**SUPPLIED DATA:**

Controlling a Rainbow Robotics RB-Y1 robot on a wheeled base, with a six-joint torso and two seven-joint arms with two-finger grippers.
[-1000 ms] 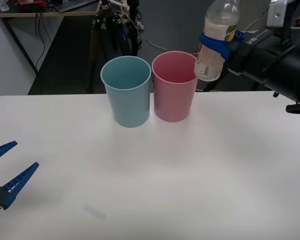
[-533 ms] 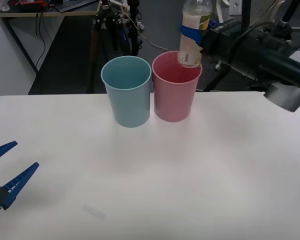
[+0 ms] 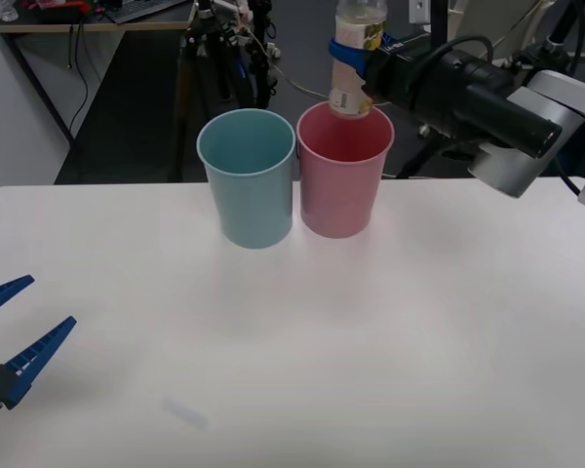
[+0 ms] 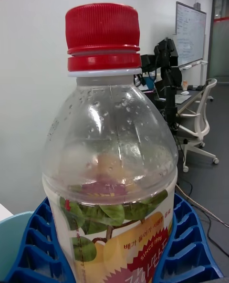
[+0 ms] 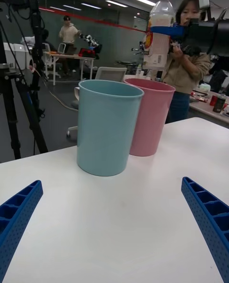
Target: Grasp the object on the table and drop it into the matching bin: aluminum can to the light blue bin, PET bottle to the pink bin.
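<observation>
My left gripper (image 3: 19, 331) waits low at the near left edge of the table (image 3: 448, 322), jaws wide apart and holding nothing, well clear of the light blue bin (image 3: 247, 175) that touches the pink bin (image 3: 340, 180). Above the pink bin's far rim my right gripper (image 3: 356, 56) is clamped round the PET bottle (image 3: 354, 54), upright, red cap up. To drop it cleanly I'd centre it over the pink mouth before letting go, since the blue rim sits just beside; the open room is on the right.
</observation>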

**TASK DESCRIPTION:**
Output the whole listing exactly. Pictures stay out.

**TASK ANSWER:**
Controlling a Rainbow Robotics RB-Y1 robot on a wheeled base, with a six-joint torso and two seven-joint arms with two-finger grippers.
[-1000 ms] 
[-533 ms] 
[+0 ms] 
[+0 ms] 
[+0 ms] 
Target: Grasp the object on the table and drop it into the matching bin: aluminum can to the light blue bin, PET bottle to the pink bin.
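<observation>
My left gripper (image 3: 19, 331) waits low at the near left edge of the table (image 3: 448, 322), jaws wide apart and holding nothing, well clear of the light blue bin (image 3: 247, 175) that touches the pink bin (image 3: 340, 180). Above the pink bin's far rim my right gripper (image 3: 356, 56) is clamped round the PET bottle (image 3: 354, 54), upright, red cap up. To drop it cleanly I'd centre it over the pink mouth before letting go, since the blue rim sits just beside; the open room is on the right.
</observation>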

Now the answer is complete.